NLP Benchmarks
How natural language understanding evaluation evolved from narrow task-specific tests to multi-task suites, and then was eclipsed by 'reasoning' as the frontier label. GLUE unified disparate NLU tasks; SuperGLUE raised the floor when GLUE saturated; BIG-bench expanded coverage to hundreds of tasks. The shift around 2023 was conceptual as much as technical — once models passed human baselines on NLU tasks, the interesting question became not 'does the model understand language' but 'can it reason'. Branches include SQuAD (reading comprehension), HellaSwag (commonsense completion), and WinoGrande (Winograd schemas).
The NLP benchmark era ended not with a single saturation event but with a framing shift. GLUE human baseline was crossed in 2019, the same year SuperGLUE launched. SuperGLUE's human baseline fell in 2021. BIG-bench (2022) was a collective attempt to find the next hard thing — 204 tasks, most of them showing rapid improvement. The key observation from 2023: once chain-of-thought prompting was routine, the tasks that remained hard were reasoning tasks, not NLU tasks. That reframing — 'reasoning' as the successor label to 'NLP' — explains why MMLU, not SuperGLUE, became the standard report benchmark. GLUE and SuperGLUE are now training-time sanity checks, not leaderboard categories.

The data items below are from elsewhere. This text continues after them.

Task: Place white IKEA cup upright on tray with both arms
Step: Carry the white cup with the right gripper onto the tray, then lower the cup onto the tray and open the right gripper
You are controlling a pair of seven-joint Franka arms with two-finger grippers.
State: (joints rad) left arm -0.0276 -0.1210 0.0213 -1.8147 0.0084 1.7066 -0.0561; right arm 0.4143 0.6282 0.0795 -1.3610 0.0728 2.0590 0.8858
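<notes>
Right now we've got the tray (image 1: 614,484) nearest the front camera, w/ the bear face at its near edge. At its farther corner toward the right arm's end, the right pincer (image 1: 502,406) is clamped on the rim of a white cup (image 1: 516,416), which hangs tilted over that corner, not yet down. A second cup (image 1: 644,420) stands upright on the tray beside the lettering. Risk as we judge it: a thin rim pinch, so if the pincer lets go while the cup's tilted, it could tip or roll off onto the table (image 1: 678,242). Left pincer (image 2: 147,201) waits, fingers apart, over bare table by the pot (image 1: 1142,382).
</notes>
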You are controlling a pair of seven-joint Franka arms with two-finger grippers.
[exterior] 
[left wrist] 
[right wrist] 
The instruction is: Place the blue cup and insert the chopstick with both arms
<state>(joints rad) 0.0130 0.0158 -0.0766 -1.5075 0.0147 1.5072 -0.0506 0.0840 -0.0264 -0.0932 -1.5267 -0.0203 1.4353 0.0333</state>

Attention path plus branches.
Solid arrows follow the attention path — the dashed arrow marks a scope shift (leaderboard attention jumping between tasks). Thin grey arcs drop down to specialized branches. Click any node to jump to its detail.
Nodes in detail.
SQuAD
107,785 crowd-sourced QA pairs over 536 Wikipedia articles. Extractive reading comprehension — the model finds a span. SQuAD 2.0 (2018) added 53,775 unanswerable questions. F1 and EM are the metrics. Both versions now exceeded by fine-tuned models above human baseline.
GLUE
9-task NLU benchmark: NLI, coreference, sentiment, similarity, QA. Unified training and evaluation across diverse language tasks. Human baseline (~87) was crossed in 2019, within months of BERT fine-tuning. The prototype for multi-task language evaluation.
HellaSwag
70,000 activity-description sentences where the model picks the plausible completion. Adversarially filtered so BERT-era models struggled; GPT-3 class models exceeded human accuracy. Often cited alongside MMLU as a commonsense-coverage complement.
SuperGLUE
8 harder NLU tasks: question answering with multi-sentence reasoning, coreference with context, word sense disambiguation. Human baseline is 89.8. GPT-3 class models began approaching it in 2021; T5-11B and ST-MoE crossed it shortly after. Retired as a frontier benchmark by 2022.
WinoGrande
44,000 Winograd-style commonsense coreference questions, adversarially filtered to remove statistical artifacts. Human accuracy ~94%. Commonly included in LLM evaluation suites as a commonsense-reasoning check.
MMLU
57-subject multiple-choice exam spanning STEM, law, history, and social sciences. Though technically a knowledge benchmark, MMLU is the bridge node — it emerged from the NLU era but became the standard 'reasoning-era' model report benchmark. See the reasoning lineage for its successors.
BIG-bench
204 tasks contributed by the research community, covering reasoning, mathematics, code, social bias, and more. The last major attempt to build a single comprehensive NLP benchmark. Most tasks show rapid improvement post-GPT-4, validating the community's move toward harder reasoning-focused evaluations.